The pastel drawing of Krusty was drawn entirely by Dominic Polcino, who revealed it was the only piece of original artwork created solely by him that was featured in an episode. He created the pastel drawing with this in mind. It was an easy episode for Polcino to direct due to the lack of crowds and being a "grounded episode". This is the last episode in which Doris Grau has a speaking role as Lunchlady Doris, although this episode aired nearly two years after her death. It would also mark the final time the character would speak until Season 18's "The Mook, the Chef, the Wife and Her Homer" when she was voiced by Tress MacNeille.

==Cultural references==
The opening scene of the episode depicts a TV movie broadcast by The WB titled The Krusty the Klown Story: Booze, Drugs, Guns, Lies, Blackmail and Laughter; although this is a parody of cheesy TV movie biopics in general, it more specifically lampoons Love and Betrayal: The Mia Farrow Story which aired on Fox in 1995. While telling Bart and Lisa about 1990, Homer says, "Tracey Ullman was entertaining America with [...] crudely drawn filler material." This is a reference to The Simpsonss debut as "bumpers" airing before and after commercials on The Tracey Ullman Show. The song "Those Were the Days" parodies the opening credits of the television show All in the Family. Bart's blackboard punishment "I no longer want my MTV" is a reference to the old MTV slogan "I Want My MTV" (and a jab at the channel's declining quality due to lack of music videos and an uptick in reality TV shows, like The Real World). One of the people who run over the saxophone is a man on a tricycle, who promptly falls over. This is a reference to the show Rowan & Martin's Laugh-In. At the beginning of the flashback, the song "Don't Worry, Be Happy" by Bobby McFerrin can be heard. In the flashback, Dr. Hibbert fashioned his hair and attire like Mr. T in The A-Team. Homer can be seen watching Twin Peaks and The Giant is then shown waltzing with the White Horse. Homer imagines playing foosball with Michelangelo's David and Munch's The Scream. In King Toot's music store, when Homer buys Lisa her first saxophone, there is a guitar in the background that is similar to Eddie Van Halen's "Frankenstrat" guitar. The photo beside Kent Brockman on the news has him modeled after the Coppertone Girl. At the end of the episode, Lisa performs a brief, cruder rendition of the hook of "Baker Street" by Gerry Rafferty on her new saxophone before the music segues into the original song.

==Reception==
In its original broadcast, "Lisa's Sax" finished 51st in ratings for the week of October 13–19, 1997, with a Nielsen rating of 8.2, equivalent to approximately 8.0 million viewing households. It was the second highest-rated show on the Fox network that week, following King of the Hill. The authors of the book I Can't Believe It's a Bigger and Better Updated Unofficial Simpsons Guide, Warren Martyn and Adrian Wood, called it "a terrific episode, full of amusing self-referential wit and it is especially nice to finally discover what it was that caused Bart to go down the path to the dark side."

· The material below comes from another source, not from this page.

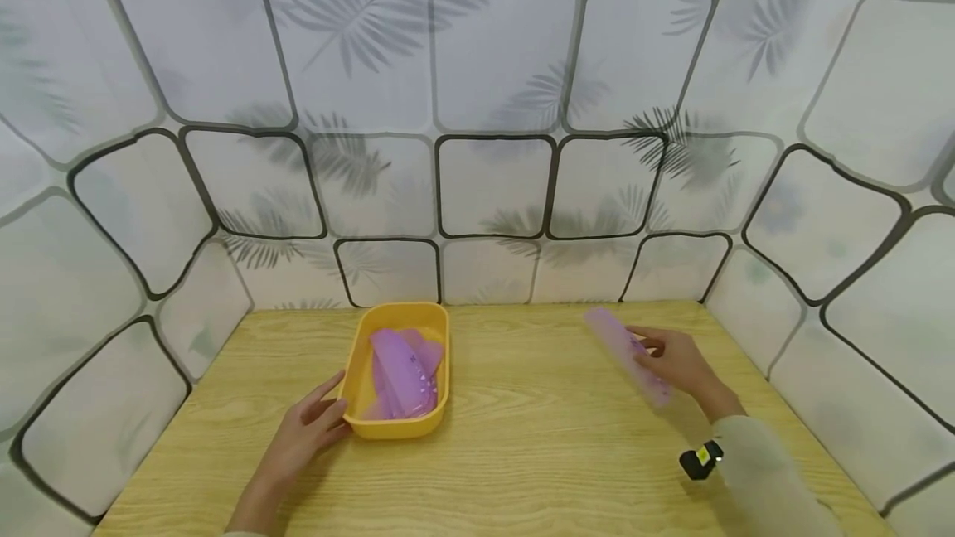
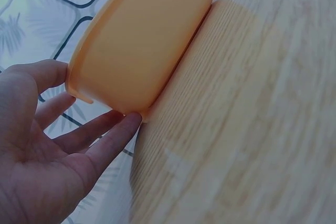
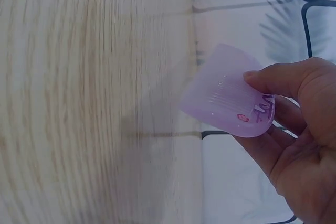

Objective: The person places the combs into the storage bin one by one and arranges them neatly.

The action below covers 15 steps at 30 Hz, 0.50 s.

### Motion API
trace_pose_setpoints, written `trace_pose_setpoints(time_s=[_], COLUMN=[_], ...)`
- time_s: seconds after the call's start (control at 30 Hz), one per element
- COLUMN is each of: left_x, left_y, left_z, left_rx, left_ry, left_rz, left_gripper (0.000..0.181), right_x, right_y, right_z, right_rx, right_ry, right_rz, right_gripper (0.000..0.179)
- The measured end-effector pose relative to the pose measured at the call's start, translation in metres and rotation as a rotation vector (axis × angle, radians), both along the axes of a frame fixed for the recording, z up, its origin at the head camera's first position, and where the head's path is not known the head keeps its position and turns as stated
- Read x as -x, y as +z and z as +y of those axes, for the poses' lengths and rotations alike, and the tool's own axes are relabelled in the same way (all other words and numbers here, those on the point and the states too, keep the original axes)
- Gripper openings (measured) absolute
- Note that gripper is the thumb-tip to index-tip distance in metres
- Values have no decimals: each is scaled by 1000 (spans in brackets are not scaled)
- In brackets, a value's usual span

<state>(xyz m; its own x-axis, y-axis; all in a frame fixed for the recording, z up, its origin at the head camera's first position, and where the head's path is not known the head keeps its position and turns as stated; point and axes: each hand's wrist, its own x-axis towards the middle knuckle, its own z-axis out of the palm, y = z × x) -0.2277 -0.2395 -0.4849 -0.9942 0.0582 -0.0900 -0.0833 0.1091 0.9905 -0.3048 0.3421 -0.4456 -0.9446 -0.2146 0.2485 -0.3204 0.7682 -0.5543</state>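
In the head view, a yellow tray [image 1: 396, 430] stands on the table's left half with several crumpled-looking purple pieces [image 1: 403, 371] in it. My left hand [image 1: 306, 429] is at its near left corner, fingers extended and fingertips touching the tray wall; the left wrist view shows the thumb at the rim [image 2: 79, 85] and the other fingertips lower down. My right hand [image 1: 679, 363] pinches a long, translucent purple strip [image 1: 615, 338] by its side, over the table at right. In the right wrist view, the strip [image 3: 220, 93] is curved, with fine lines and dark writing near one rounded edge.
The wood-grain table [image 1: 515, 454] is enclosed by pale patterned cloth [image 1: 492, 189] at the back and on both sides. A small black device [image 1: 700, 461] with a yellow mark sits by the right sleeve [image 1: 764, 479].
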Motion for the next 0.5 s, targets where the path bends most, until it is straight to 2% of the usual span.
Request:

Robert Canning of IGN strongly praised the episode, saying it is "not only very funny, but it's also loaded with Simpson heart." A review of The Simpsons season 9 DVD release in The San Diego Union-Tribune highlighted "Lisa's Sax" along with "All Singing, All Dancing" and "Trash of the Titans" as some of the more memorable episodes of the series.

Stephen Becker of The Dallas Morning News noted that season 9 "has a special affinity for Lisa", and highlighted this episode along with "Das Bus" and "Lisa the Simpson" in his review of the DVD. A segment of the episode where two schoolgirls chant the digits of pi while playing patty-cake is used by mathematicians Sarah J. Greenwald of Appalachian State University and Andrew Nestler of Santa Monica College in a website on the mathematics of The Simpsons.